ABB: Citigroup remains buyer with a target reduced from 40 to 35 francs. Aryzta: Kepler Cheuvreux goes from lightening to keeping, aiming for 1.10 francs. CRH: Berenberg remains on the buy side with a price target reduced from 56 to 46 euros. Holcim: Berenberg remains short with a price target reduced from 43 to 42 francs. Saint-Gobain: Berenberg remains to be kept with a target for reduced from 62 to 60 euros. Swisscom: UBS goes from neutral to sell by aiming for 500 francs.

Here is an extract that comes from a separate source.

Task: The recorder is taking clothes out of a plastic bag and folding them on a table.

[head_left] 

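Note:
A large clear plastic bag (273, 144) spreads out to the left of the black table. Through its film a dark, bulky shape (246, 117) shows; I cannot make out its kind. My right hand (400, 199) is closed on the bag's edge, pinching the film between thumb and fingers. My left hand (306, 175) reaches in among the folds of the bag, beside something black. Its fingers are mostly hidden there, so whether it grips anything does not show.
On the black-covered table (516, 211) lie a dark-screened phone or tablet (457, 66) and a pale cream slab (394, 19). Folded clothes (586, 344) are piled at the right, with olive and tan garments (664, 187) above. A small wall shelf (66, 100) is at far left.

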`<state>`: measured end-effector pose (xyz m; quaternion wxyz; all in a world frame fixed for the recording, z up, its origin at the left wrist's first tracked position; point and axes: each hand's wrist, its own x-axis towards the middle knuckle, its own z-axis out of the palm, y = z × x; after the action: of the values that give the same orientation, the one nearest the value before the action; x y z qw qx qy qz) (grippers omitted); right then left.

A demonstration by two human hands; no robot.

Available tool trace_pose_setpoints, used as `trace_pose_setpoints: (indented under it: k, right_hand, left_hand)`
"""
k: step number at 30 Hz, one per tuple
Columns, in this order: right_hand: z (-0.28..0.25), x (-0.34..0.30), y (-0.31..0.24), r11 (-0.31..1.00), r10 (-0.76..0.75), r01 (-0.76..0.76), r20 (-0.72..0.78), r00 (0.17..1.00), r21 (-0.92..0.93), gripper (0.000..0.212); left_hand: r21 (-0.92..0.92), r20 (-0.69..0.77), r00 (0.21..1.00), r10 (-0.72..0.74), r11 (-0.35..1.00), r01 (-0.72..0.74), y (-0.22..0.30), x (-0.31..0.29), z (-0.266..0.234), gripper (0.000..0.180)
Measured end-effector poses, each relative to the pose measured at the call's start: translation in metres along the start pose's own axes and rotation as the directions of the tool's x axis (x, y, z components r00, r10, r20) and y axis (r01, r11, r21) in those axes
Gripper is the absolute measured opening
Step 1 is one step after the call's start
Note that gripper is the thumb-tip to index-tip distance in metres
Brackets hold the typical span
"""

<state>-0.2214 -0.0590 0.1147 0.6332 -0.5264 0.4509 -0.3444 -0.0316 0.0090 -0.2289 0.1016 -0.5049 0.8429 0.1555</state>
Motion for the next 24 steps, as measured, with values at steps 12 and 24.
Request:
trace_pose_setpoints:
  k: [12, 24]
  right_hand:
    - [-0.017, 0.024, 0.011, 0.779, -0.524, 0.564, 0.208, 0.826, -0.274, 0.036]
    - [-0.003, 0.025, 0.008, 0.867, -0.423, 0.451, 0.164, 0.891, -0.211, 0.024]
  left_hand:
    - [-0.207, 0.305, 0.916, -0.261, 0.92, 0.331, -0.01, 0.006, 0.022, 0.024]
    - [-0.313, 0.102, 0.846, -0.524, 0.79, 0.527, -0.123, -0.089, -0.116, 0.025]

State Street officially denies its interest in Credit Suisse. The Apollo fund is said to be among the potential contenders to take over the Grubhub division of Just Eat. Ferrari plans to expand its Italian factory for electric vehicles.
After the close of Wall Street AMD announces optimistic sales forecasts and expects a gain in market share. Advanced Micro Devices, the second-largest maker of computer processors, expects revenue to grow 20% annually over the next three to four years as it tries to grab more market share at Intel. Revenue will grow faster than the broader chip market, CEO Lisa Su says in a meeting with investors. And the gross margin will increase to exceed 57%, she announces. It’s always interesting to know how the major players in the semiconductor industry are faring, AMD gains 1.2% in the aftermarket.
Tonight and this morning in Asia, the indices are trading in the red, with the exception of Hong Kong and Shanghai which gained 0.05% and 1.40%. Tokyo drops 1.49% to the bell and Seoul loses 1.13%. The SPX future traded very slightly higher and Europe opened down 0.9%.